REQUIRED WORK> Once the line holding "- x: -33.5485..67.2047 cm" is found in the listing below, write it out and each later line exactly, up to and including the one holding "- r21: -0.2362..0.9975".
****
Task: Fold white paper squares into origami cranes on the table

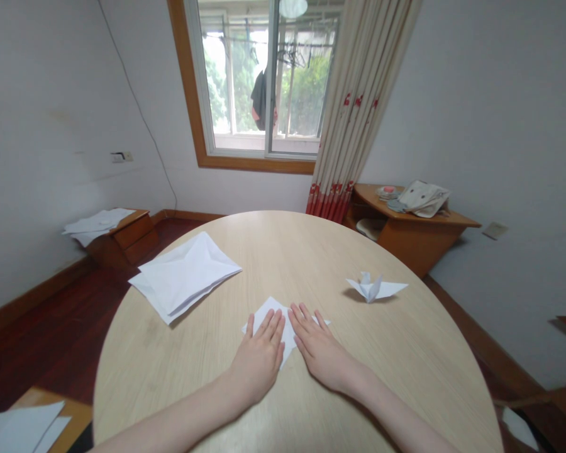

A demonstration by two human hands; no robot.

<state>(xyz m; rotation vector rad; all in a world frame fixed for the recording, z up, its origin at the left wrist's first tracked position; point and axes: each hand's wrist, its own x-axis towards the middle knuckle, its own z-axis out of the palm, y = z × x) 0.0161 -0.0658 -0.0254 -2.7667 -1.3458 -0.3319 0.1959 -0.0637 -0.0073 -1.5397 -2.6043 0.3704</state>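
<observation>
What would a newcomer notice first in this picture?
First come the left hand and right hand, lying flat side by side on a white paper near the middle of the round table. To the right of them stands a paper crane, and to the left lies a stack of sheets.

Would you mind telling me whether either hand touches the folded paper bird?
No, the left hand and right hand lie flat on a white sheet, while the paper bird sits apart to the right.
</observation>
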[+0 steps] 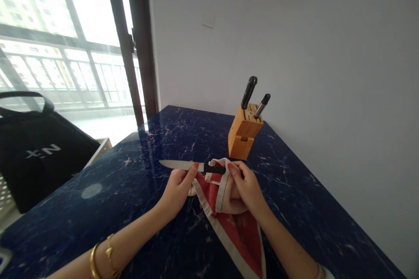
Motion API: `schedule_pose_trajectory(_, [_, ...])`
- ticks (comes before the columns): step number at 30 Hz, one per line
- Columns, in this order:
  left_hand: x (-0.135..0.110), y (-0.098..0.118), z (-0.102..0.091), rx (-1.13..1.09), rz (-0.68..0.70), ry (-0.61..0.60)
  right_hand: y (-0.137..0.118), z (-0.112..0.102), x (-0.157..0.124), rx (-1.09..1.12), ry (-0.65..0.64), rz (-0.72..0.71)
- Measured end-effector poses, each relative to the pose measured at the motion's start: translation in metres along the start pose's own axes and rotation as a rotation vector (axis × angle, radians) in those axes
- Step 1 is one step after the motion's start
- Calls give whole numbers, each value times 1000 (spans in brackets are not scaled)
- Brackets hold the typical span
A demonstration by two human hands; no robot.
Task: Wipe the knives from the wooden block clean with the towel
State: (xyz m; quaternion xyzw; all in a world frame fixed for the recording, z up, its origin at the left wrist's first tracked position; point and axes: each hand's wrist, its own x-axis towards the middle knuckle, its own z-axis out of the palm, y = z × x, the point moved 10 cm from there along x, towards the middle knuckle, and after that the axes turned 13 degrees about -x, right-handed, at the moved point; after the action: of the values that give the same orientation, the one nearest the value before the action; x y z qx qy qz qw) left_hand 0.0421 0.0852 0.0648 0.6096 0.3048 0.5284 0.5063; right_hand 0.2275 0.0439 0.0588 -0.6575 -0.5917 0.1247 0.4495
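A kitchen knife (191, 165) with a black handle and a bare steel blade is held level above the dark blue marble table (137, 183), its blade pointing left. My left hand (178, 185) pinches it where blade meets handle. My right hand (245, 185) is closed on the handle's end through a red cloth with a cream border (240, 231), which hangs down toward me over the table. A wooden knife block (244, 133) stands just behind my hands, with a black-handled knife (248, 91) and a steel-handled tool (262, 104) in its slots.
A black bag (36, 152) sits on a pale crate beside the table's left edge. A large window with a dark frame fills the left. A plain white wall runs along the table's far and right sides.
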Motion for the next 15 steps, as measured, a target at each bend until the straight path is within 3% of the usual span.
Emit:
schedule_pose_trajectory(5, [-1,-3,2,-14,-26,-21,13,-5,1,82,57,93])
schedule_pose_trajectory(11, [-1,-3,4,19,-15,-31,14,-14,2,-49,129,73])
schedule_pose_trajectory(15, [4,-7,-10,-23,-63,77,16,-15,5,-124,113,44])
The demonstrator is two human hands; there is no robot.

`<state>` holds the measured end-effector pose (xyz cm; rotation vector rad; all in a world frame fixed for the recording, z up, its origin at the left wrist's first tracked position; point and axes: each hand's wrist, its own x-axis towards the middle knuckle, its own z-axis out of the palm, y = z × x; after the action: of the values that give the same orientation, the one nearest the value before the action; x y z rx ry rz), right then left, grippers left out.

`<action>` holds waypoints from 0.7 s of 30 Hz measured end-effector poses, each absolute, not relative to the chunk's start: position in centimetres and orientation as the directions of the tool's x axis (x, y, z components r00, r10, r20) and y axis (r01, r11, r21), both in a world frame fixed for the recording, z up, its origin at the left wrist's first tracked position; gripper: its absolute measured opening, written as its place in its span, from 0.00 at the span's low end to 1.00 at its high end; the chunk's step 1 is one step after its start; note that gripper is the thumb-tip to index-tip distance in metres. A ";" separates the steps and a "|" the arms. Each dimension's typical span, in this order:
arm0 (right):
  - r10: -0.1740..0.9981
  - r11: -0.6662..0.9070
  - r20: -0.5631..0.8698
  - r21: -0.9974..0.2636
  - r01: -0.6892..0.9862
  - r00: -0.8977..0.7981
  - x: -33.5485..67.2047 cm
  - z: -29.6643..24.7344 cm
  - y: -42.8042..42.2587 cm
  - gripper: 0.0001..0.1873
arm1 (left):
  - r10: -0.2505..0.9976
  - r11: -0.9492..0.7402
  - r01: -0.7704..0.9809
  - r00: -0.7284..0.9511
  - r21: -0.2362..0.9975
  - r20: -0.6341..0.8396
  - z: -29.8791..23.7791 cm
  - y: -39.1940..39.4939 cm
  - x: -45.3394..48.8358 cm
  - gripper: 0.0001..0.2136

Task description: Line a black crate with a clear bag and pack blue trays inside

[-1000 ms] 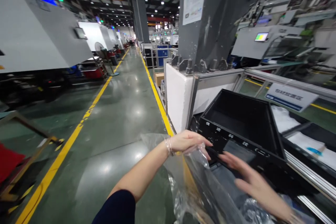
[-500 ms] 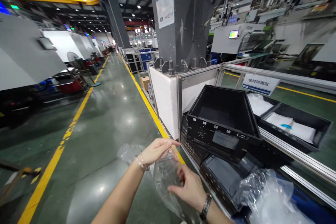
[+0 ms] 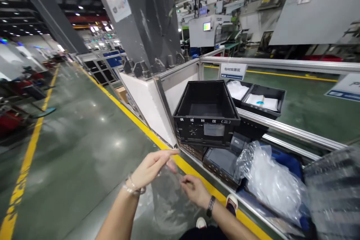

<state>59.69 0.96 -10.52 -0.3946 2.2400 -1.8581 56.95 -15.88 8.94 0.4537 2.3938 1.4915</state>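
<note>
A clear plastic bag [image 3: 168,202] hangs between my two hands, with the floor showing through it. My left hand [image 3: 153,167] has its fingers stretched forward and together, the thumb below them, with the bag's upper part between. At the bag's right edge, my right hand [image 3: 197,191] pinches the film between thumb and curled fingers. Both hands are low over the yellow floor line, in front of the black crate [image 3: 206,131].
To the right, a blue container [image 3: 287,163] bears a heap of clear bags [image 3: 274,180]. Metal rails [image 3: 295,129] and a white-clad column base [image 3: 143,101] border the walkway. Black bins [image 3: 264,110] with white packing stand behind the rail. My shoes [image 3: 232,202] show below.
The view has swung right and down. My right hand's thumb and fingers, apart before, have closed on the bag's edge. The left hand stays at the bag's upper part.
</note>
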 end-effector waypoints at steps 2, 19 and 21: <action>-0.397 0.131 -0.029 -0.991 -0.025 -0.917 60.3 -10.6 0.8 0.08 | 0.345 0.400 0.072 -0.935 0.914 -0.077 8.4 -17.5 56.3 0.22; -0.384 0.234 -0.455 -0.890 0.392 -0.804 59.3 -8.3 1.7 0.22 | -0.489 0.676 0.054 -0.713 0.735 0.502 0.3 -21.4 58.2 0.22; -0.291 0.226 -0.420 -0.903 0.365 -0.860 58.7 -9.0 1.6 0.22 | -0.464 0.654 0.018 -0.780 0.757 0.419 -0.1 -18.4 60.4 0.15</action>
<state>58.72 1.60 -8.95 0.0679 1.9933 -1.6803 60.40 -18.36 -0.09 -0.5144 3.3828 1.5605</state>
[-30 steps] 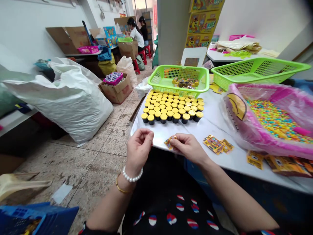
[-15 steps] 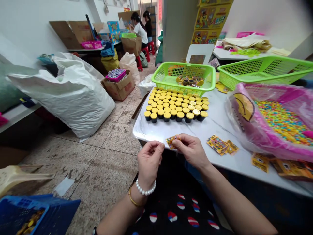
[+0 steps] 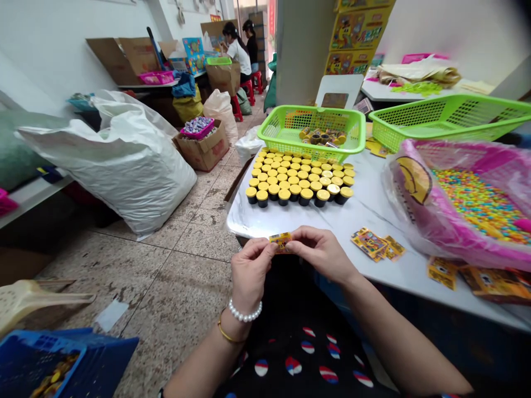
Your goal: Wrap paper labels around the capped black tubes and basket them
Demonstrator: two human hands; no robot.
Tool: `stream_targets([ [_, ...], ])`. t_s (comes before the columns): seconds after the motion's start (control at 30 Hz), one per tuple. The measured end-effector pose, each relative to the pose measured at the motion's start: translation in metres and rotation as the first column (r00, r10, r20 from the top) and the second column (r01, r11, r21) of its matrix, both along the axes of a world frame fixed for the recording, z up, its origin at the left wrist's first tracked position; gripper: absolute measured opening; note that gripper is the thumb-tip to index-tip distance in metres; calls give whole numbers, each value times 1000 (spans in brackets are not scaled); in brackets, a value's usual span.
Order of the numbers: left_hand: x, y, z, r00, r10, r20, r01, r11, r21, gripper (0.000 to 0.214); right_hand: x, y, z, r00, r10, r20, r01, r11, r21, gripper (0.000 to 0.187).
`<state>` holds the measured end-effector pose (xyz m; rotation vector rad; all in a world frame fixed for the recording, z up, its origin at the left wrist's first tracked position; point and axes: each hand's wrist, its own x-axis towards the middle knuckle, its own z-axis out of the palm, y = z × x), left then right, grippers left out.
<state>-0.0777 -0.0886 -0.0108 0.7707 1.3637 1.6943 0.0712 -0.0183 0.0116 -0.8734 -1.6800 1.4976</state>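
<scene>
My left hand [image 3: 250,271] and my right hand [image 3: 322,252] meet at the near edge of the white table [image 3: 365,213]. Both pinch a small yellow printed sticker [image 3: 281,240] between fingertips, one hand at each end. Just beyond them stand rows of several small black pots with yellow lids [image 3: 298,179]. A little pile of the same yellow stickers [image 3: 372,244] lies on the table to the right of my right hand.
A green basket [image 3: 309,132] holding more pots sits behind the rows; a second green basket [image 3: 448,119] is at right. A pink plastic-lined tub of coloured candy beads [image 3: 473,204] fills the right side. White sacks [image 3: 120,160] and boxes crowd the floor left. Two people sit far back.
My left hand has moved right and joined my right hand on the sticker, which was held by the right hand alone before. The view has shifted slightly.
</scene>
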Motion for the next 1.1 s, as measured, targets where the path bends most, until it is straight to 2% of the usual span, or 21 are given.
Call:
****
RESPONSE TO THE EXERCISE>
  - x: -33.5485..67.2047 cm
  - z: -29.6643..24.7344 cm
  - y: -42.8042..42.2587 cm
  - gripper: 0.0001..0.1873
arm1 (left):
  - r10: -0.2505..0.9976
  - r11: -0.9492..0.7402
  - r01: -0.7704..0.9809
  - r00: -0.7284..0.9511
  - r21: -0.2362..0.9975

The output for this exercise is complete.